Looking forward to more TOTW adventures in 2014.

Happy New Year to all.

Play hard.





ChuckJo - Posted - 12/31/2013:  13:42:44

Wonderful additions from Erich, Lyle, Janet and Lew.  It is a GREAT to hear each of your interpretations!  Thanks thanks thanks!

Here is Billy from his days as a professional athlete:

Billy Wilson

Billy Wilson

Tamarack - Posted - 01/01/2014:  11:35:36

Colorful tune and colorful characters!

stigandr5 - Posted - 01/02/2014:  18:54:25


What a fun tune! Considerably more challenging than I first expected it to be. I modeled my version most off Bill Owen's fiddling (it appeared simplest to me!).
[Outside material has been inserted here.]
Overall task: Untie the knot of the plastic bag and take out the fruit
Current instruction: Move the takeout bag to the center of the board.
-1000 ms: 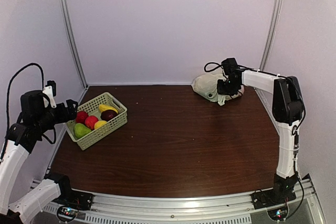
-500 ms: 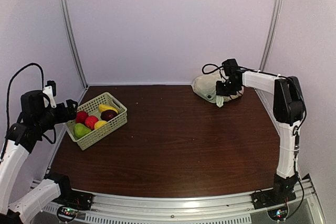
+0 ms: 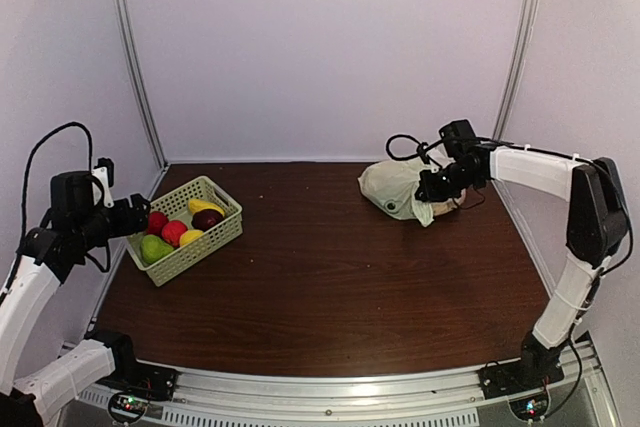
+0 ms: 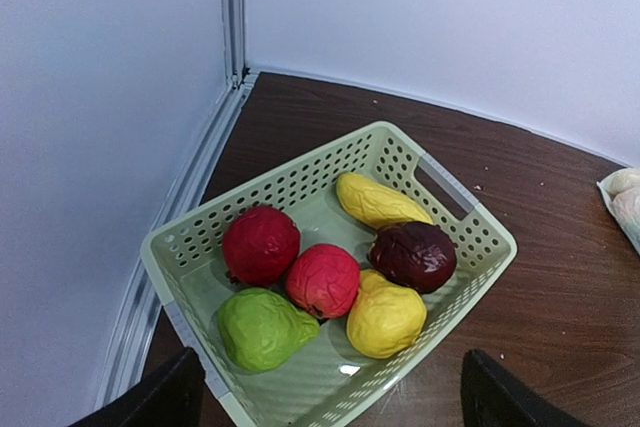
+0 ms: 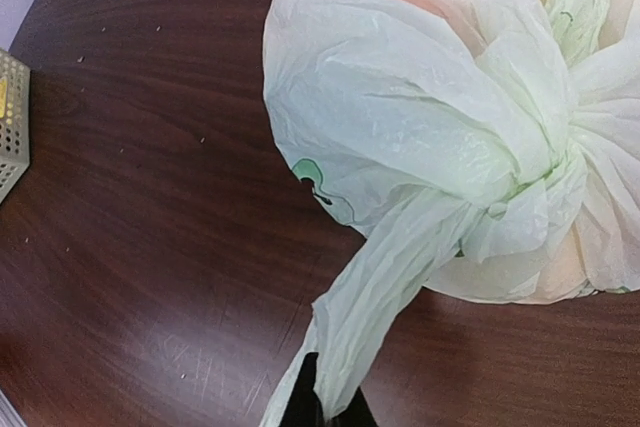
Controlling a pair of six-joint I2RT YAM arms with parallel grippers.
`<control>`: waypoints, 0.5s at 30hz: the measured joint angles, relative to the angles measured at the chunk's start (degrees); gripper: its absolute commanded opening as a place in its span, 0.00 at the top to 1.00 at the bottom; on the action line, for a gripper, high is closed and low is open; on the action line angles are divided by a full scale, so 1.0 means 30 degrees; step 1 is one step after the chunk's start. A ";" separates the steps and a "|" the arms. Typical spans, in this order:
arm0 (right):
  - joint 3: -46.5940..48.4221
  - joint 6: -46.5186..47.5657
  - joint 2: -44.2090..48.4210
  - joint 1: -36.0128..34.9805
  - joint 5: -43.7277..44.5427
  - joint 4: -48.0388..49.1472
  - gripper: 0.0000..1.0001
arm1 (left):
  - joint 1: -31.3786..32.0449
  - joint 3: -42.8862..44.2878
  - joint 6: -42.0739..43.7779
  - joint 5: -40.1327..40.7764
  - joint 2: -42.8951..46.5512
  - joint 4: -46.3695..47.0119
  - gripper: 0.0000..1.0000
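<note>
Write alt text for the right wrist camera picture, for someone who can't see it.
A knotted pale green plastic bag lies on a dark brown table, peach tints showing through. One handle strip runs from the knot down to the right gripper, shut on its end.

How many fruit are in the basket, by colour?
Red fruit: 2
Yellow fruit: 2
Green pear: 1
Dark purple plum: 1
Total in the basket: 6
</note>
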State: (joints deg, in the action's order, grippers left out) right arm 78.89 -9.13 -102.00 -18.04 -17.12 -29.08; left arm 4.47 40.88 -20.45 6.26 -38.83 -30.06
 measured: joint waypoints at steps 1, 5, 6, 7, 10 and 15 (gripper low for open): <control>-0.0605 0.0051 0.0561 -0.0240 -0.0248 -0.0036 1.00 | 0.0102 0.0000 0.0000 -0.0248 -0.0051 0.0007 0.11; -0.2805 0.0109 0.2484 -0.1443 -0.1020 -0.0095 1.00 | 0.0867 0.0000 -0.0299 -0.0852 -0.0138 -0.0015 0.14; -0.3249 0.0102 0.2892 -0.1770 -0.1195 -0.0109 1.00 | 0.1158 0.0000 -0.0510 -0.0969 -0.0153 -0.0029 0.14; -0.3803 0.0058 0.3395 -0.2222 -0.1355 -0.0080 1.00 | 0.1413 0.0000 -0.0714 -0.1027 -0.0153 -0.0029 0.15; -0.5355 -0.0117 0.4889 -0.3803 -0.1916 0.0066 1.00 | 0.2871 0.0000 -0.1639 -0.0882 -0.0109 -0.0058 0.16; -0.7548 -0.0984 0.6987 -0.6637 -0.2761 0.0816 1.00 | 0.6557 0.0000 -0.3315 0.0182 -0.0182 -0.0073 0.18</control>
State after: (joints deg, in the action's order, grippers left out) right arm 56.25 -12.08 -81.03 -37.95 -25.41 -26.63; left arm 24.14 40.88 -30.39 6.81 -39.38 -30.28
Although I may not be 100% satisfied with it, it's better than yesterday.

It's a New Year's resolution of mine to post a version of every tune of the week in 2014, so I thought I get started right with this guy.



Edited by - stigandr5 on 01/02/2014 18:55:10

Little Billy Wilson


EggerRidgeBoy - Posted - 01/14/2014:  11:31:56

Sorry about the late response to this TOTW - I have been either very busy or out of internet range for about a month (and now that I have read it carefully and thoroughly I see that my quick initial response - providing a link to the 2008 Little Billy Wilson thread that sparked the TOTW - was unnecessary, as Chuck had included that link in his post; sorry about that).

Anyway, it is a great, very well written and researched TOTW . I appreciate entertaining and informative details, and enjoyed the character sketches of those who have passed the tune down to us.  Great photos, too.

Thanks to Chuck for the post and his version of the tune, and to everyone else for their versions and contributions.